Individual Savings Accounts, universally known as ISAs, began life as relatively simple savings plans in 1999, but over the past 25 years the rules surrounding them have become ever more complex – and may yet become more so.
While there have been calls to make the regime simpler and more accessible, until recently the government had shown relatively little interest in ISAs. Then in the Autumn 2023 Statement the then Chancellor simplified some of the administrative complexities but also removed one investment opportunity. Subsequently, in the March 2024 Budget, the Treasury launched a consultation on a new ‘UK ISA’ which, as its name suggests, would be focused on UK investment.
However, in the Autumn Budget 2024 Rachel Reeves, the new Chancellor, announced that she would not pursue the idea and, at the same time, froze ISA subscription limits at their current levels through to 2029/30. The government’s website says there are currently only four categories of ISA – cash ISAs, stocks and shares ISAs, innovative finance ISAs, and Lifetime ISAs – but variants exist for specific investment needs.
This guide will explain how the main variants work, in order of their original launch date.
*Please note that all examples included in this guide are fictitious.
The Main Categories of ISA
Despite the different choices available, all ISAs have several features in common. For example, they all enjoy tax privileges, a consequence of which is that the amounts that you can invest in each type, and in all ISAs, are generally subject to annual limits. ISAs may only be run by HM Revenue & Customs (HMRC) approved ISA managers.
The ISA family can be divided up in several ways – hence the differing headcount. One way of looking at it is to consider them in terms of when they first became available:
- Basic ISA – The original ISA lives on as a plan with two investment components: stocks and shares or cash. The two are interchangeable, so you can transfer from a stocks and shares ISA to a cash ISA, or vice versa.
- Junior ISA (JISA) – The JISA is available to children under 18 who do not already have a Child Trust Fund (CTF) account. Again, both cash and stocks and shares variants are available.
Make the most of ISAs – they are all free of UK Income Tax and Capital Gains Tax.
- Lifetime ISAs (LISA) – The LISA, launched in April 2017, is aimed at encouraging saving for first home purchase or for retirement. These ISAs can only be opened by adults under the age of 40. It provides investors with a government bonus but comes with penalties if funds are withdrawn before age 60, other than for a first home purchase.

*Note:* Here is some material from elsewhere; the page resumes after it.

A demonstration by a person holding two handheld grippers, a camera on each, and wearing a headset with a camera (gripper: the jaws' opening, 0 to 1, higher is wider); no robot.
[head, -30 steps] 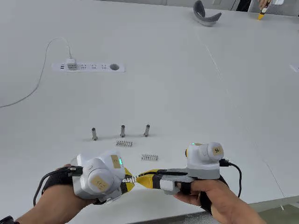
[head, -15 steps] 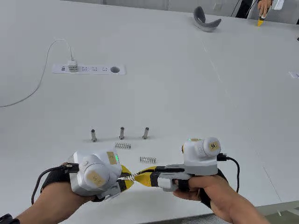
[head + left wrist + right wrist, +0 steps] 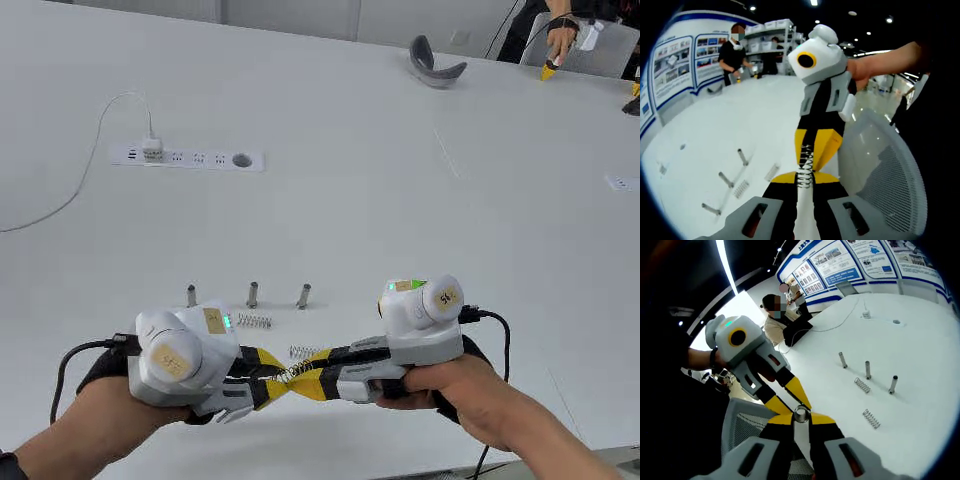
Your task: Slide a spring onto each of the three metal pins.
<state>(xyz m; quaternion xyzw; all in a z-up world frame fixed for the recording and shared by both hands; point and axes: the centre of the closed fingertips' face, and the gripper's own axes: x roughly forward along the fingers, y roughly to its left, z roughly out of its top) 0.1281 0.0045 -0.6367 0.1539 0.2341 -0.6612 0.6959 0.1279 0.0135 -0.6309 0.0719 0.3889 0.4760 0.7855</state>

The choice of LISA providers is much smaller than for the Basic ISA. You will incur a LISA government withdrawal charge (currently 25%) if you transfer the funds to a different ISA or withdraw the funds before age 60 (other than for purchasing your first home) and you may therefore get back less than you paid into a lifetime ISA. By saving in a LISA instead of enrolling in, or contributing to an auto-enrolment pension scheme, occupational pension scheme, or personal pension scheme: (i) you may lose the benefit of contributions from your employer (if any) to that scheme; and (ii) your current and future entitlement to means tested benefits (if any) may be affected.
- Help to Buy ISA – This type of ISA is no longer available to new investors. In practice, it was a variant of a cash component basic ISA, aimed at first home buyers. The plan has been replaced by the Lifetime ISA (see above), but existing investors can continue making contributions until November 2029.